Jeden utwór przechodził w następny, a minione sekundy zmieniały się w minuty. Nim się obejrzeli, koncert się skończył. Wtedy to wymienili się uśmiechami i w ciszy wyszli z sali, a potem z budynku. Zbliżała się godzina dwudziesta. Zapadał zmierzch. Adam odetchnął świeżym powietrzem, a Tommy spojrzał w przejrzyste niebo. Widać było tylko samotny księżyc.

- Chciałbyś się przejść? Niedaleko stąd jest park.

- Jasne, czemu nie. Chociaż... Nie obawiasz się zbirów? O tej porze w takich miejscach zbiera się najgorsza hołota. - Przestrzegł blondyna Lambert.

- Przecież nie jestem sam. - Zauważył Joe i ruszył w mrok. Adam chwilę patrzył, jak jego ukochany odchodzi. Zastanawiał się.

Tommy spostrzegł, że piosenkarz się waha. Zatrzymał się po paru krokach i zadarł głowę do tyłu. Uśmiechnął się ochoczo. Adam dostrzegł tajemniczy błysk w oczach muzyka i poczuł się zachęcony. Brunet w mig pokonał dzielący ich dystans i objął przyjaźnie niższego mężczyznę.

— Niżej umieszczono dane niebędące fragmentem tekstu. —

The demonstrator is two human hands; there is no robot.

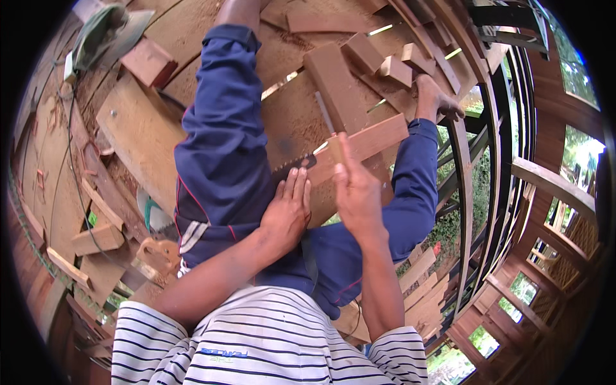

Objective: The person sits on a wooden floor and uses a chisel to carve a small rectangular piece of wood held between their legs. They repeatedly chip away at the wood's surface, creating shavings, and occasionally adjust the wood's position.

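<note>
Centre frame, I see right fingers (346, 154) grip slim wooden-handled metal tool (325, 117); left fingers (299, 181) on dark toothed blade (301, 163), hold unclear. Blade likely stiff; grasp toothless edge.

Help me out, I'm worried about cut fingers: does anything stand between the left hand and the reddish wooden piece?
Yes, apparently: a dark toothed blade lies right at the fingertips of the left hand, by the left end of the wooden piece. Whether any finger also touches the wood is hidden.
</note>
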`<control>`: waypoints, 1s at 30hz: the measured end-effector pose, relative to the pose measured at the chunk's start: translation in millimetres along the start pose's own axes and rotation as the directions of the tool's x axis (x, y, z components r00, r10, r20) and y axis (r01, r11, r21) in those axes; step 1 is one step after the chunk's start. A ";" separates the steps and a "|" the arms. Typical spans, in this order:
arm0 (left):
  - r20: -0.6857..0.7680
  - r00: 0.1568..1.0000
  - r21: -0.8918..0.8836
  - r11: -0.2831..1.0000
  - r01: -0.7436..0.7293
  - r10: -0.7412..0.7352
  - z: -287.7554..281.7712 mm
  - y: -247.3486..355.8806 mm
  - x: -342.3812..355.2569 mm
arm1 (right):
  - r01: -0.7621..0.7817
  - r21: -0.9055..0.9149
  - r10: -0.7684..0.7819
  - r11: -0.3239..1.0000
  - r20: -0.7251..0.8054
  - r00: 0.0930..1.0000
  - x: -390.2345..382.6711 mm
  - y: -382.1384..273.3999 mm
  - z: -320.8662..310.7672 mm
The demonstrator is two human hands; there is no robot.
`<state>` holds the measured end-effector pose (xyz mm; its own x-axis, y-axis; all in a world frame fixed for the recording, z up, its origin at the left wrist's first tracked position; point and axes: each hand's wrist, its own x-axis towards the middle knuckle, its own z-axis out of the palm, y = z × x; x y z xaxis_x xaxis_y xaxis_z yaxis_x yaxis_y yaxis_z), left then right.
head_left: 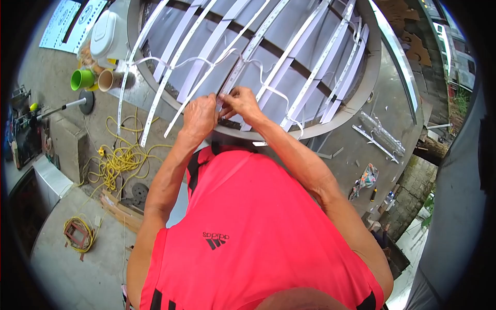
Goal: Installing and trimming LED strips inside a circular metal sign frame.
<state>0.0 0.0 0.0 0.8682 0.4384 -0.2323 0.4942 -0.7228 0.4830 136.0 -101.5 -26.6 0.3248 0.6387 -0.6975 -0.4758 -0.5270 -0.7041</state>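
A large round metal frame point(372, 67) holds rows of white bars with LED strips point(310, 77) and looping white wires point(276, 90) over a pale interior. My left hand point(201, 114) has its fingers closed at the lower end of the middle LED strip point(237, 70). My right hand point(242, 105) pinches that same strip just beside it, fingers curled; their exact tips are partly hidden. Loose strip ends point(146, 129) dangle over the frame's left rim.
Green point(81, 79) and tan cups point(107, 81), a white container point(103, 32), printed sheets point(75, 20) at upper left. Tangled yellow cord point(116, 165) on the floor below. Clear wrapped pieces point(382, 137), a rag point(368, 176) and a screwdriver point(373, 195) lie at right.
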 end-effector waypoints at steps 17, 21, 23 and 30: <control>-0.128 0.988 -0.043 0.995 -0.092 0.086 -70.9 49.3 -39.9 | -0.043 -0.073 0.054 0.996 0.162 0.985 -31.8 -10.0 -43.5; -0.323 0.945 -0.106 0.994 0.028 -0.061 -91.5 23.9 -35.1 | -0.017 -0.137 0.037 0.990 0.147 0.988 -41.1 -13.8 -47.9; -0.399 0.917 -0.077 0.996 -0.042 0.008 -91.5 5.2 -25.2 | 0.082 -0.224 -0.052 0.971 0.139 0.989 -49.9 -19.2 -55.2; -0.253 0.967 -0.318 0.947 -0.050 -0.033 -94.8 -58.6 6.0 | 0.259 -0.039 -0.261 0.965 -0.058 0.964 -79.8 -51.9 -84.6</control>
<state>-27.9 95.7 50.3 0.8120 0.5830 -0.0273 0.4102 -0.5368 0.7373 203.8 -172.5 54.4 0.4846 0.7204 -0.4961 -0.3434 -0.3650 -0.8654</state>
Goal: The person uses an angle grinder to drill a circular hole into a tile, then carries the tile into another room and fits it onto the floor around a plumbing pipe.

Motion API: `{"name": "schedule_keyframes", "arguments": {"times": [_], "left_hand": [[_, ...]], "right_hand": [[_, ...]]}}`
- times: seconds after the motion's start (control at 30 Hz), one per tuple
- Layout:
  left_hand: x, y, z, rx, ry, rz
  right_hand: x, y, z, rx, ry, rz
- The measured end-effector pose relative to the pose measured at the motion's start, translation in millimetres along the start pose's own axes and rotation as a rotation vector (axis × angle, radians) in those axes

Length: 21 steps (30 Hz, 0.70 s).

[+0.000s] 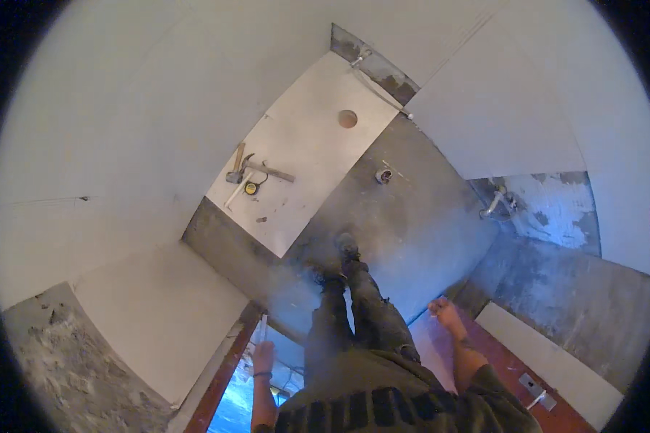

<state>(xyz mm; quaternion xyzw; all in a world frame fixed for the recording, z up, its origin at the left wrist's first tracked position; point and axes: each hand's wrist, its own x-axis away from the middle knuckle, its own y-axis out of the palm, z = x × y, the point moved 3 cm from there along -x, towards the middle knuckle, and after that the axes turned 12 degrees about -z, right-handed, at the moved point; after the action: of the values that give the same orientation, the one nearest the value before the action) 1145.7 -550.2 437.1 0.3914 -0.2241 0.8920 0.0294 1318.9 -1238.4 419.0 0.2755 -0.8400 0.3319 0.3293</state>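
My left hand (263,359) is low at the left, beside the door frame. Its fingers are closed around a narrow whitish object (264,328) that points up and away from me; its kind is too blurred to tell. On the right, my right hand (444,313) is raised in front of the reddish door (509,361). The fingers curl together, and anything between them is too small to make out. Neither hand touches the large pale board (300,180) on the floor ahead.
On the board lie a claw hammer (271,171), another hammer (235,175), a yellow-black tape measure (251,188) and a white strip (238,191). The board has a round hole (347,118). A pipe stub (383,175) rises from the grey floor (412,209). Pipe fittings (492,203) protrude at right. Haze hangs around.
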Motion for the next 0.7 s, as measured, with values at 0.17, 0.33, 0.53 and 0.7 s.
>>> {"name": "schedule_keyframes", "arguments": {"times": [0.17, 0.33, 0.53, 0.7], "left_hand": [[-8, 49, 71, 0.554, -0.307, -0.022], [-10, 63, 67, 0.454, -0.275, -0.077], [20, 58, -12, 0.143, -0.038, 0.063], [10, 72, -2, 0.37, -0.323, -0.001]], "right_hand": [[-8, -51, -56, 0.099, -0.094, 0.03], [-23, -62, -37, 0.011, -0.072, -0.004], [-52, -52, -62, 0.263, -0.236, -0.15], [-40, -78, -55, 0.168, -0.03, -0.093]]}}
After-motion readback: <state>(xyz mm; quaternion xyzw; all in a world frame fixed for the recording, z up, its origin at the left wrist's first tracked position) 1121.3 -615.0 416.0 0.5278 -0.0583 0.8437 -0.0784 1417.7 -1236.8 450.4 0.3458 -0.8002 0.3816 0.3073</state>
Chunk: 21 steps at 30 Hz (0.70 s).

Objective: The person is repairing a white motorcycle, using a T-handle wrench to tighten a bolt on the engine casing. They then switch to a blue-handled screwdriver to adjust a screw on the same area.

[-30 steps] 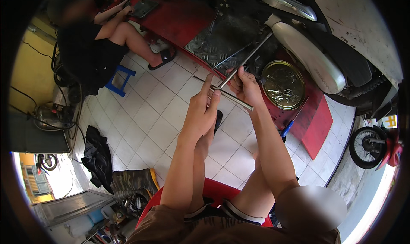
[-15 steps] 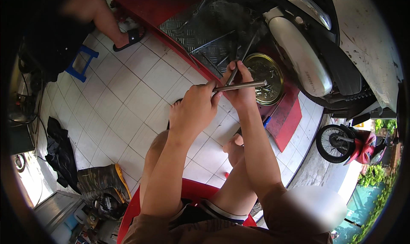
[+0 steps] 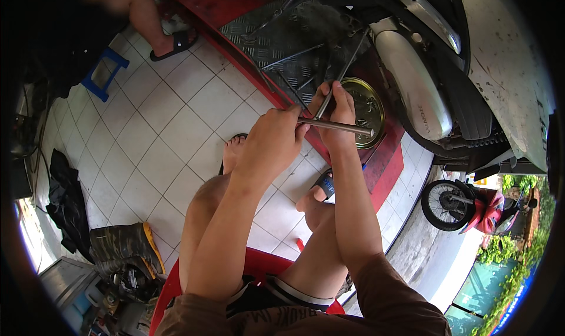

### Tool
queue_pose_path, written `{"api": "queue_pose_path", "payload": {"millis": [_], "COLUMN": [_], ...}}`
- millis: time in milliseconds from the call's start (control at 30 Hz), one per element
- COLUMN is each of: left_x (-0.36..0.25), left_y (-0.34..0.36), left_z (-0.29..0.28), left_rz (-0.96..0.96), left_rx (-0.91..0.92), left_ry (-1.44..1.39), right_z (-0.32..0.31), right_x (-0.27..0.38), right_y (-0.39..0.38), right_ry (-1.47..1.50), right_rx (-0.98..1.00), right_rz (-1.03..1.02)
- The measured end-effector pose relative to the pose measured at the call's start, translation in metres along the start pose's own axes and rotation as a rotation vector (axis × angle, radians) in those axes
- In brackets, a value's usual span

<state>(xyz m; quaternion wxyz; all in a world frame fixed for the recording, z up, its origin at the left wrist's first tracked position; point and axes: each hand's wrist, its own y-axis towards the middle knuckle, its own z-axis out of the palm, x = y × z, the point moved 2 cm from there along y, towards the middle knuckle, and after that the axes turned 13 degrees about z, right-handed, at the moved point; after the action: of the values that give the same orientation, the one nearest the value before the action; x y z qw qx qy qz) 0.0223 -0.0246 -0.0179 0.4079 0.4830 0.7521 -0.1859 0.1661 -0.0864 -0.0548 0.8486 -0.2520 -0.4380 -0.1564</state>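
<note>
A T-handle wrench is in both my hands, in front of my knees. My left hand (image 3: 272, 137) is closed round one end of its thick steel crossbar (image 3: 344, 126), whose other end points right across my right wrist. My right hand (image 3: 336, 115) has its fingers closed round the thin shaft (image 3: 355, 58), which slants up and away toward the motorcycle. Bar and shaft appear to meet between my hands; my fingers partly hide the joint. Just beyond my right hand, a round gold-rimmed tin (image 3: 382, 103) holds small metal parts.
A red lift platform (image 3: 385, 165) with a dark tread plate (image 3: 244, 39) carries several long tools and a motorcycle with a silver exhaust cover (image 3: 412, 83). At left are a blue stool (image 3: 106, 77), another person's sandalled foot (image 3: 170, 45), a black bag (image 3: 65, 200) and boots (image 3: 126, 248).
The crossbar's free end has swung down toward me, and the shaft reaches farther toward the motorcycle. Both hands keep their hold. The whole view has shifted slightly.
</note>
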Motion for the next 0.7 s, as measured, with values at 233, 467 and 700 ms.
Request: {"api": "queue_pose_path", "payload": {"millis": [233,467,700], "left_x": [0.005,0.003,-0.009], "left_y": [0.000,0.002,0.002], "left_z": [0.000,-0.009,-0.018], "left_rz": [-0.019,0.080,0.340], "left_rx": [-0.063,-0.137,-0.436], "left_ry": [0.001,-0.034,0.122], "right_z": [0.005,0.011,0.012], "right_x": [0.001,0.009,0.017], "right_y": [-0.001,-0.007,-0.010], "right_ry": [-0.002,0.082,0.147], "right_rx": [-0.028,0.002,0.049], "right_rz": [-0.008,0.005,-0.021]}}
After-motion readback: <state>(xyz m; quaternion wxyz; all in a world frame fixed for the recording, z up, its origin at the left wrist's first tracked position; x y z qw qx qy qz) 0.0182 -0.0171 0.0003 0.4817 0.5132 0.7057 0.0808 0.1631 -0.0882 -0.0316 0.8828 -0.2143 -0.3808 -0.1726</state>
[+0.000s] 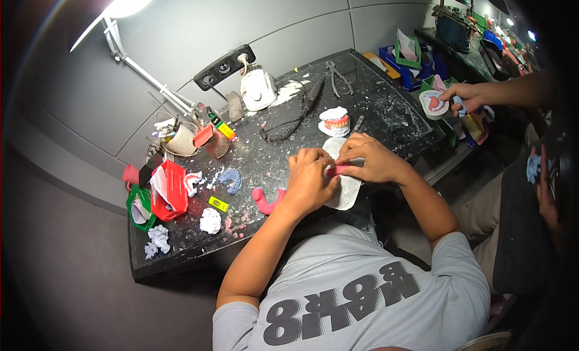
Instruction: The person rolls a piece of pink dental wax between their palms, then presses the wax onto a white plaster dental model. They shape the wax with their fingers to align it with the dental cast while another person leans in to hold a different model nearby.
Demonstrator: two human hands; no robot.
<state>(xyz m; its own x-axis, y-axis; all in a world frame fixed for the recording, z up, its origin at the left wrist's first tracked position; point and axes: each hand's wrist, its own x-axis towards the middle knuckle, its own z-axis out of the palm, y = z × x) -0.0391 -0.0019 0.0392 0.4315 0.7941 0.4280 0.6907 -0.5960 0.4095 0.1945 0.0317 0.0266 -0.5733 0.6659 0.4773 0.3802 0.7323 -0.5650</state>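
Observation:
My left hand and my right hand meet near the table's front edge, fingers bent and pressed on a small pink piece that looks like wax or putty. Fingers hide part of it. Beneath lies a whitish oval pad. To the left of the pad, by my left wrist, rests a pink U-shaped piece. Just beyond my hands stands a white dental cast with pink gums and teeth. A small knife-like tool lies beside it.
Pliers and a coiled black cord lie farther back, near a white control box. Left are a red bin, a blue-grey impression and crumpled paper. At right, another person's hand holds a dental cast.

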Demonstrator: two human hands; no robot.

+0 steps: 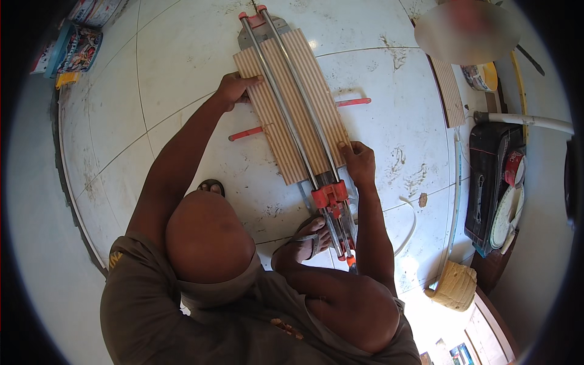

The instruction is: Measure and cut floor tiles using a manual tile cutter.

- Nie. Nie jesteś sam. - Zamruczał głębokim głosem.

Jesteśmy tu razem. Jesteśmy razem. Kiedy ta ostatnia para odeszła w mrok, stróż pracujący w filharmonii zamknął główne wejście na klucz, a potem odbył długi spacer po jeszcze dłuższych korytarzach wielkiego gmachu, ciesząc się wszechobecną ciszą rozpoczętej właśnie nocy.